■ **What you need to do**:
Reproduce the data below exactly. Skip the pictures.

■ **Collected material**:
= = = = = = =
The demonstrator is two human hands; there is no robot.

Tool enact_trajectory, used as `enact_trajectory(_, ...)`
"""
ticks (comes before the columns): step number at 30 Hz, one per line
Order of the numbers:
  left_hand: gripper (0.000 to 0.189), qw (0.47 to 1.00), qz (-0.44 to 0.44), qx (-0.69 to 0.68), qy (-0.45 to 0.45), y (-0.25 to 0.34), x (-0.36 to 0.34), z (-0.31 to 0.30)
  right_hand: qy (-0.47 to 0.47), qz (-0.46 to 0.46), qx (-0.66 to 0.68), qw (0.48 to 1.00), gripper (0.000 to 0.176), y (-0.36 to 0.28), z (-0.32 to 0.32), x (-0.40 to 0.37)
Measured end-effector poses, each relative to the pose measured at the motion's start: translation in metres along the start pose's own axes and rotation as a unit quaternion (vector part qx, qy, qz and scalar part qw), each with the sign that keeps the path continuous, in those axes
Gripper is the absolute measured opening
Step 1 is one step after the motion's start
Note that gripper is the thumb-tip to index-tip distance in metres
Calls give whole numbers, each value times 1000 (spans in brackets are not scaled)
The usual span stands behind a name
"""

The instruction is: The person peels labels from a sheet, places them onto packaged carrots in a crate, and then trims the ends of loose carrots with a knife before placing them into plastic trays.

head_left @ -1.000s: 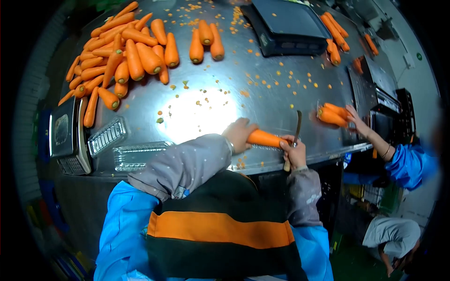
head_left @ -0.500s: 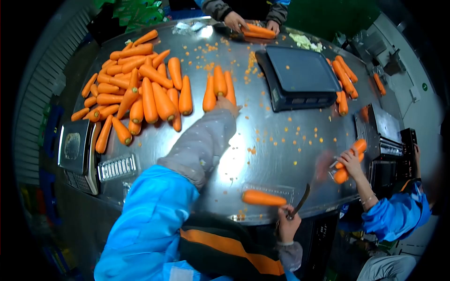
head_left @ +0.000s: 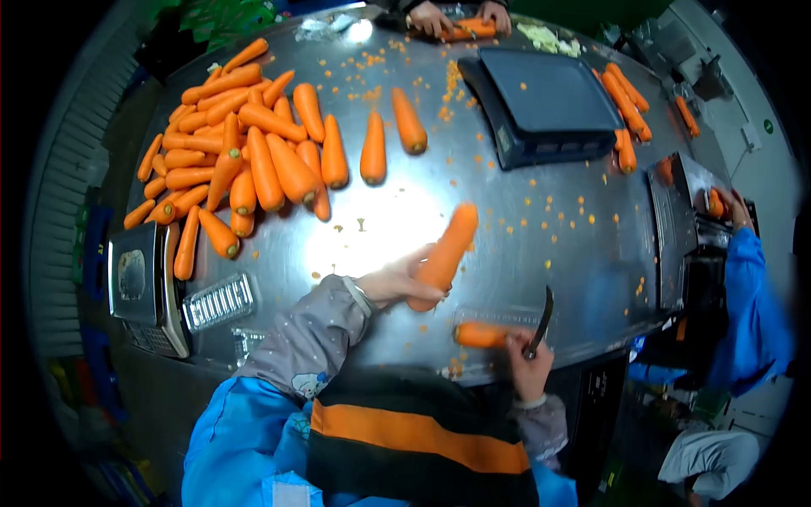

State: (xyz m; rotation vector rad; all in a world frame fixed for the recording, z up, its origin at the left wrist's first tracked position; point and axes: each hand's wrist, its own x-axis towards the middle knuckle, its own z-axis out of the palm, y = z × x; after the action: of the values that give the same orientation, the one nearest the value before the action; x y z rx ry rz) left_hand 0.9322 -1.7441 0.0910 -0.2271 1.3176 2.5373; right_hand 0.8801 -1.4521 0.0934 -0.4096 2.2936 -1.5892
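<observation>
A large carrot (head_left: 446,256) is in my left hand (head_left: 400,282), held by its thick end above the steel table (head_left: 355,228). My right hand (head_left: 530,363) is closed round the handle of a curved knife (head_left: 544,319), blade pointing up. Beside its fingers lies another carrot (head_left: 481,335) in a clear plastic tray (head_left: 532,316) near the table's front edge. Two loose carrots, one upright in view (head_left: 372,149) and one slanted (head_left: 410,122), lie beyond my left hand.
A carrot heap (head_left: 253,144) covers the left. Scales stand at left (head_left: 139,275) and at back centre (head_left: 541,93). Empty clear trays (head_left: 219,302) lie front left. A person's hands (head_left: 456,19) hold carrots at the back; a co-worker's hand (head_left: 737,209) is at a machine on the right.
My left hand has come back toward me, lifting one carrot from the group of three. My right hand still holds the knife. The right co-worker's hand has moved from the table to the machine.
</observation>
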Motion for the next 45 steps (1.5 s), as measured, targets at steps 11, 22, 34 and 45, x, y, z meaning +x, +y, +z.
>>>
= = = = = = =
■ **Written solution**:
The demonstrator is two human hands; there is no robot.

Tool enact_trajectory, used as `enact_trajectory(_, ...)`
"""
ticks (comes before the columns): step number at 30 Hz, one per line
Order of the numbers:
  left_hand: gripper (0.000 to 0.189), qw (0.47 to 1.00), qz (-0.44 to 0.44), qx (-0.69 to 0.68), qy (-0.45 to 0.45), y (-0.25 to 0.34), x (-0.36 to 0.34), z (-0.31 to 0.30)
  right_hand: qy (-0.47 to 0.47), qz (-0.46 to 0.46), qx (-0.66 to 0.68), qw (0.48 to 1.00), gripper (0.000 to 0.176), y (-0.36 to 0.28), z (-0.32 to 0.32), x (-0.40 to 0.37)
Measured end-effector poses, each relative to the pose measured at the motion's start: translation in metres along the start pose's own axes and rotation as a unit quaternion (vector part qx, qy, qz and scalar part qw), each with the sign that keeps the path continuous, in those axes
Gripper is the absolute measured opening
Step 1 is one step after the motion's start
Note that gripper is the thumb-tip to index-tip distance in metres
Calls give whole numbers, each value times 1000 (spans in brackets are not scaled)
The usual span stands behind a name
"""

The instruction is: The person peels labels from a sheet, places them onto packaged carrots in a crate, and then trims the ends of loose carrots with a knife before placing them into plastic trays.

head_left @ -1.000s: 
head_left @ -0.500s: 
head_left @ +0.000s: 

State: (xyz m; rotation vector rad; all in a world frame fixed for the recording, z up, its origin at the left wrist's first tracked position; point and axes: each hand's wrist, its own x-axis towards the middle knuckle, its own z-axis out of the palm, y = z × x; after the action: of the values that give the same orientation, the one nearest the value before the action; x y z rx ry rz) left_hand 0.9322 -1.7441 0.0910 -0.2271 1.3176 2.5373; right_hand 0.8801 -1.4521 0.0934 -0.4096 2.2936 -1.5892
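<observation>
A large carrot (head_left: 446,256) is in my left hand (head_left: 400,282), held by its thick end above the steel table (head_left: 355,228). My right hand (head_left: 530,363) is closed round the handle of a curved knife (head_left: 544,319), blade pointing up. Beside its fingers lies another carrot (head_left: 481,335) in a clear plastic tray (head_left: 532,316) near the table's front edge. Two loose carrots, one upright in view (head_left: 372,149) and one slanted (head_left: 410,122), lie beyond my left hand.
A carrot heap (head_left: 253,144) covers the left. Scales stand at left (head_left: 139,275) and at back centre (head_left: 541,93). Empty clear trays (head_left: 219,302) lie front left. A person's hands (head_left: 456,19) hold carrots at the back; a co-worker's hand (head_left: 737,209) is at a machine on the right.
My left hand has come back toward me, lifting one carrot from the group of three. My right hand still holds the knife. The right co-worker's hand has moved from the table to the machine.
</observation>
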Motion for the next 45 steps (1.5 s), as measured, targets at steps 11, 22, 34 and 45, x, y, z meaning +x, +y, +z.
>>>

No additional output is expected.